_Requirement_:
Reproduce the top of the data verbatim, through and including the line that contains "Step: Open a".

_Exercise data_:
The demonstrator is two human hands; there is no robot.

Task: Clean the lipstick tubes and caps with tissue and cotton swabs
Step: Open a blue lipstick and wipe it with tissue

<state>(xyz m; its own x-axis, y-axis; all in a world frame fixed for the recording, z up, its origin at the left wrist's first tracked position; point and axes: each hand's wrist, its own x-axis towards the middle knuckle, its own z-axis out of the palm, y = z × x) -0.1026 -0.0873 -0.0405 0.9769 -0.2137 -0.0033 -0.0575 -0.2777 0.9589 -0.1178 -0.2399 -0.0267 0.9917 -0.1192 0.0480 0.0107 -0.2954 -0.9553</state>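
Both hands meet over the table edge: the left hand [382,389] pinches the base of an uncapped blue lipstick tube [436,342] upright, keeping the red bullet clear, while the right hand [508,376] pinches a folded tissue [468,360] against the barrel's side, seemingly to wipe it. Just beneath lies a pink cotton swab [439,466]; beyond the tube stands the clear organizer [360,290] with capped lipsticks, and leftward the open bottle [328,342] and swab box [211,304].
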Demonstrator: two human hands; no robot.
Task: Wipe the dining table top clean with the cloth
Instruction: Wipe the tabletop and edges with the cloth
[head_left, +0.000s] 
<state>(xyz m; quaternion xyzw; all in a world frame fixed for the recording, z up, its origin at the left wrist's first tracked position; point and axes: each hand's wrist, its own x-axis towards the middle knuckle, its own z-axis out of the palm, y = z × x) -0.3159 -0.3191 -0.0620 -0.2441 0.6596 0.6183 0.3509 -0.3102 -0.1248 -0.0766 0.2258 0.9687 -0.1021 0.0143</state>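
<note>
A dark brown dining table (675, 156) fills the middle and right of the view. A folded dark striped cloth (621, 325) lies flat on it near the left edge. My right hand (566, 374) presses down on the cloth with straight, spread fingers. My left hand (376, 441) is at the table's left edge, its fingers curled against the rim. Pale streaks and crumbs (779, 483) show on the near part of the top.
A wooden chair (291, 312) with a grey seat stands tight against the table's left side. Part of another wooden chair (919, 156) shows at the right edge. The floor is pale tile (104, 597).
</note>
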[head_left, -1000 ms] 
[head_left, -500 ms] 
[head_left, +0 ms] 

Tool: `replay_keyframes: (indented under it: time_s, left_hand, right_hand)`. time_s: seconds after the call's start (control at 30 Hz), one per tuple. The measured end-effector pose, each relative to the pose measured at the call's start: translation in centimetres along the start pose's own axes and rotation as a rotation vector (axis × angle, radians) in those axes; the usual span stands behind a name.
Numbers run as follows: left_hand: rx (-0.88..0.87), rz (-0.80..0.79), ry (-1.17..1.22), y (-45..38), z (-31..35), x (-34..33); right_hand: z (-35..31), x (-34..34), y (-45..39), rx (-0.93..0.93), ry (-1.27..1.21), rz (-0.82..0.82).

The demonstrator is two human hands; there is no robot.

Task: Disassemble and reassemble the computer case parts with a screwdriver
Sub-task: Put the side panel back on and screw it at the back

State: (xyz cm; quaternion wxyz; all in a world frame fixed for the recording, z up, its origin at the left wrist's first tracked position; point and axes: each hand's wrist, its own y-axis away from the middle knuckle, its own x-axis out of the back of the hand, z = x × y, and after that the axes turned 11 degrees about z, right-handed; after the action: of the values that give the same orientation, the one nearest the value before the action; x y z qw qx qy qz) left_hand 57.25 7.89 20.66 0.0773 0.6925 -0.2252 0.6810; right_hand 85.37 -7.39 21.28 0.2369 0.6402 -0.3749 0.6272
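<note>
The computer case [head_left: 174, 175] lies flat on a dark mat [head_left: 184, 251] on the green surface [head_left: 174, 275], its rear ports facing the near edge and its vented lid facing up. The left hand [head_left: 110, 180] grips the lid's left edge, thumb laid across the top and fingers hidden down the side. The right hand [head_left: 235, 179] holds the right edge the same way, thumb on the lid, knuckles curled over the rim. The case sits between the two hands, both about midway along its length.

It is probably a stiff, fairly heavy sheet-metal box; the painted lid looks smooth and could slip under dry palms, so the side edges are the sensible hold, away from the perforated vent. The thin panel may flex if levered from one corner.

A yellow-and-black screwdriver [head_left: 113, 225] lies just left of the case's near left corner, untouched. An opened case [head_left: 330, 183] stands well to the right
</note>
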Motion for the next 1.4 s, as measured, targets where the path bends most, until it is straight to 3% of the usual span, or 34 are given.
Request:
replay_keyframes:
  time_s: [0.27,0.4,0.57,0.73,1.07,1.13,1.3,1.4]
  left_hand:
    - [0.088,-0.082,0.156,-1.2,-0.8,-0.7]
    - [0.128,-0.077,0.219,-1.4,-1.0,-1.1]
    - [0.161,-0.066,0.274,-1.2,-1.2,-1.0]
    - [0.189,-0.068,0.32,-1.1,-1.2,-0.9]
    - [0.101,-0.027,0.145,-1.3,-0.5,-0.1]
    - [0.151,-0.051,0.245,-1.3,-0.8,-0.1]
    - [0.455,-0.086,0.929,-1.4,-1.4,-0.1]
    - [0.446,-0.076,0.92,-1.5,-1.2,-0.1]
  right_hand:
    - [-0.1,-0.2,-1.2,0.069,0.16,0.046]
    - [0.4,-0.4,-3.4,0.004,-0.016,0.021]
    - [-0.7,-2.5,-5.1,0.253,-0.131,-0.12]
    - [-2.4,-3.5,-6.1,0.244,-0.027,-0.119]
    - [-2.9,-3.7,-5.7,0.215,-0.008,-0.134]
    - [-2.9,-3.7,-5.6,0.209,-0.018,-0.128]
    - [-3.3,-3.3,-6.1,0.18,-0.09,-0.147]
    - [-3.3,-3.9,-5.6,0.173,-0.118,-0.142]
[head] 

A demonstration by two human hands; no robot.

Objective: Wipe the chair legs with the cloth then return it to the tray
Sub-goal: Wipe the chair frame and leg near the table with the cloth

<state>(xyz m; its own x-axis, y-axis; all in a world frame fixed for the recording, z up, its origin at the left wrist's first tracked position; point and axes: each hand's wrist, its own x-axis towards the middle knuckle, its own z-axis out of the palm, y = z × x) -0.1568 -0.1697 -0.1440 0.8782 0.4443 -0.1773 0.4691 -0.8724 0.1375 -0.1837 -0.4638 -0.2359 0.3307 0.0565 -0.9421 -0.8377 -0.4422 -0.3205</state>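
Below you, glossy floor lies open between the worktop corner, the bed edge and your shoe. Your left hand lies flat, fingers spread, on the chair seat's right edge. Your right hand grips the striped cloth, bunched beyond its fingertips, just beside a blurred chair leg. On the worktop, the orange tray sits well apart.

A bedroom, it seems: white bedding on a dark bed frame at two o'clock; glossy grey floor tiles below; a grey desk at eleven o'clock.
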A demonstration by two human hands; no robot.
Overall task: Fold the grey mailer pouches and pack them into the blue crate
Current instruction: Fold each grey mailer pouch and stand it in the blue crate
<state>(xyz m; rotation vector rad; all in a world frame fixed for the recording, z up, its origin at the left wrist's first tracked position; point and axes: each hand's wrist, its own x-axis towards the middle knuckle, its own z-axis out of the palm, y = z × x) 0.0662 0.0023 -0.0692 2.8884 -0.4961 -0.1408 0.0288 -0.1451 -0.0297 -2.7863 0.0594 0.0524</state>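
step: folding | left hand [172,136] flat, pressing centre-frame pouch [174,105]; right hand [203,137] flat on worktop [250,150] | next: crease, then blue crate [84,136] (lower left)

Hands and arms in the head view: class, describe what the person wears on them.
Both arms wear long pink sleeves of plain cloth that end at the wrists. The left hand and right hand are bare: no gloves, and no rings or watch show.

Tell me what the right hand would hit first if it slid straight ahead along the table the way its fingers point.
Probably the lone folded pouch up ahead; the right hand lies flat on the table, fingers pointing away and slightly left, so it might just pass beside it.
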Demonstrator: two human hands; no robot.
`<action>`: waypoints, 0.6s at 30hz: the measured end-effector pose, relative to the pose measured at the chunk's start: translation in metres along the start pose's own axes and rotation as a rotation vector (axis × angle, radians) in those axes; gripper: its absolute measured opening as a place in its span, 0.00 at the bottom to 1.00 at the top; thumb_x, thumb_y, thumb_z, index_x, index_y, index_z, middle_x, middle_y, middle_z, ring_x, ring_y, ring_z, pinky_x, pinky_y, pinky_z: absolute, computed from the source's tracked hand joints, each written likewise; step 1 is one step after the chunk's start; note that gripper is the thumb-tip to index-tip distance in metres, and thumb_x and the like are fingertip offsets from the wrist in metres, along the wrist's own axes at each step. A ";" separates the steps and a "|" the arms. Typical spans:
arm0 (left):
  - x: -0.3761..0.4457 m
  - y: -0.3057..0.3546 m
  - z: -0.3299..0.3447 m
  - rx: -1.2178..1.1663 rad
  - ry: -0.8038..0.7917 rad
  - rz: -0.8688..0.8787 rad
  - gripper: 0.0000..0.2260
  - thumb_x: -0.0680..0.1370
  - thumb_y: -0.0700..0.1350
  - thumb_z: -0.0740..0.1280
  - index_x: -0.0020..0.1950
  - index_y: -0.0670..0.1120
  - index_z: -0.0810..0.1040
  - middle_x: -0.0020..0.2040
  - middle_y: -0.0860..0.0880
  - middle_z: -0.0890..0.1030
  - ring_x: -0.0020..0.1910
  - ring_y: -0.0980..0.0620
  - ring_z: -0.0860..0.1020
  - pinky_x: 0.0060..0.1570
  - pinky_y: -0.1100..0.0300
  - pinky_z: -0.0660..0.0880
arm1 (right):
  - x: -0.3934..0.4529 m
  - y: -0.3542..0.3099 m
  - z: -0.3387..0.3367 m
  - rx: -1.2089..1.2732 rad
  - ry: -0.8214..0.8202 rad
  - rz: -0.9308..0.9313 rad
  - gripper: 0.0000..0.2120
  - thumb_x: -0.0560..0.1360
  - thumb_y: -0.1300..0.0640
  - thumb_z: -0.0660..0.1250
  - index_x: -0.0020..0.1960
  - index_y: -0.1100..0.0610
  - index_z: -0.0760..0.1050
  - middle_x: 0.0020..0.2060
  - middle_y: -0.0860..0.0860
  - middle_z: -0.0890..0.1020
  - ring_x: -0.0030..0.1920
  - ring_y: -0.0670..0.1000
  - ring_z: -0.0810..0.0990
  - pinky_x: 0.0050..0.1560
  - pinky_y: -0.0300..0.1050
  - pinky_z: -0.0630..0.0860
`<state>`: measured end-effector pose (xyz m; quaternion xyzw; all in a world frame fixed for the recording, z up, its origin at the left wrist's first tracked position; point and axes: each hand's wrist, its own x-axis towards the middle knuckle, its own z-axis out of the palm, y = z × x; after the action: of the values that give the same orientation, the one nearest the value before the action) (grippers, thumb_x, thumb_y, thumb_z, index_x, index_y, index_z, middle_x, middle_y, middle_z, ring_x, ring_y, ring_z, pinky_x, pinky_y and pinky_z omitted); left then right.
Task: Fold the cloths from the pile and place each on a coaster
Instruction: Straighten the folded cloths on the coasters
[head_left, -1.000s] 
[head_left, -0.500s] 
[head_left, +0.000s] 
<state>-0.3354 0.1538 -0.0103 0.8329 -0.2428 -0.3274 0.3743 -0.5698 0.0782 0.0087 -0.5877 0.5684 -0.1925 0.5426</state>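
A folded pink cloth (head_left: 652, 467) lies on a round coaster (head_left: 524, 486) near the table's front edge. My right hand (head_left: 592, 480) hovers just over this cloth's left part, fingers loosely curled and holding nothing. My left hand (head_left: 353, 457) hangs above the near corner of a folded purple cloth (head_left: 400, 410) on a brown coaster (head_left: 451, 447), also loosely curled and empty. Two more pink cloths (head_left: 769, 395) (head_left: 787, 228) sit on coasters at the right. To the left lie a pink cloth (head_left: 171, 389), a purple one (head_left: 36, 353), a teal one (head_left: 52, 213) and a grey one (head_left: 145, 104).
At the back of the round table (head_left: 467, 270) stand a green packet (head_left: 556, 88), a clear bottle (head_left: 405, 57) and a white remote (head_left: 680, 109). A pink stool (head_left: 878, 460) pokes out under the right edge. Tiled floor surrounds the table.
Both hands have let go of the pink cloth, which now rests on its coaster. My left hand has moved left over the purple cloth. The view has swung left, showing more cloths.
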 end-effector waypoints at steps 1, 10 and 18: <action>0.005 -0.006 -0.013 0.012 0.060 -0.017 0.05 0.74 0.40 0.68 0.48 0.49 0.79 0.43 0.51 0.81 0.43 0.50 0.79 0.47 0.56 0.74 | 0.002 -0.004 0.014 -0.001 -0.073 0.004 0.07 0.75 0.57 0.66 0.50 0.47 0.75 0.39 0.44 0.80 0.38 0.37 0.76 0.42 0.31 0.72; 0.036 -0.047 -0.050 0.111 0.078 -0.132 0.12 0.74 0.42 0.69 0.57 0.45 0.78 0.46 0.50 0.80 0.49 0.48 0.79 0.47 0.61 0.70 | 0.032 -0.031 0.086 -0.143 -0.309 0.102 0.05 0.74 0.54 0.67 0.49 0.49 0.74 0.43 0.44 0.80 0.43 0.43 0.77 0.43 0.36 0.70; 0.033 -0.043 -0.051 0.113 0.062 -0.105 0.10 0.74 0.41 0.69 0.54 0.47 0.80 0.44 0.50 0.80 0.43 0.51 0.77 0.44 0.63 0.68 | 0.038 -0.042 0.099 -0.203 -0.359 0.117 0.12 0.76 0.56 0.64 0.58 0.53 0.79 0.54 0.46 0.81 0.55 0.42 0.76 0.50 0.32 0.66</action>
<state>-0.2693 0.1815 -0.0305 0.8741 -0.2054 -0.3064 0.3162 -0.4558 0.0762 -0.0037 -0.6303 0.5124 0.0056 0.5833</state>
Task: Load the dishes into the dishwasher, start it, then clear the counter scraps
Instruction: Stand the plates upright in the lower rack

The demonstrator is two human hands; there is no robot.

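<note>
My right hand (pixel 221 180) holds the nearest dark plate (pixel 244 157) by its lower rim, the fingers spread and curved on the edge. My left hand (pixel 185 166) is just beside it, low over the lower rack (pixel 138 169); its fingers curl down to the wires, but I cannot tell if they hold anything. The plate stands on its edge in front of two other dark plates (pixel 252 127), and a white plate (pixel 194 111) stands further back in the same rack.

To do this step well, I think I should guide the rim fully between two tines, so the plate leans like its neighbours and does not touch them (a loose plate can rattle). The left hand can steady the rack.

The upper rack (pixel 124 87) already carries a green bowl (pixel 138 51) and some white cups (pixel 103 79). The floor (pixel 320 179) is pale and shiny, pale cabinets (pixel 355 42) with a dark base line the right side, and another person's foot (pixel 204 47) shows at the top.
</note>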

_Response to the task_:
The demonstrator is two human hands; there is no robot.

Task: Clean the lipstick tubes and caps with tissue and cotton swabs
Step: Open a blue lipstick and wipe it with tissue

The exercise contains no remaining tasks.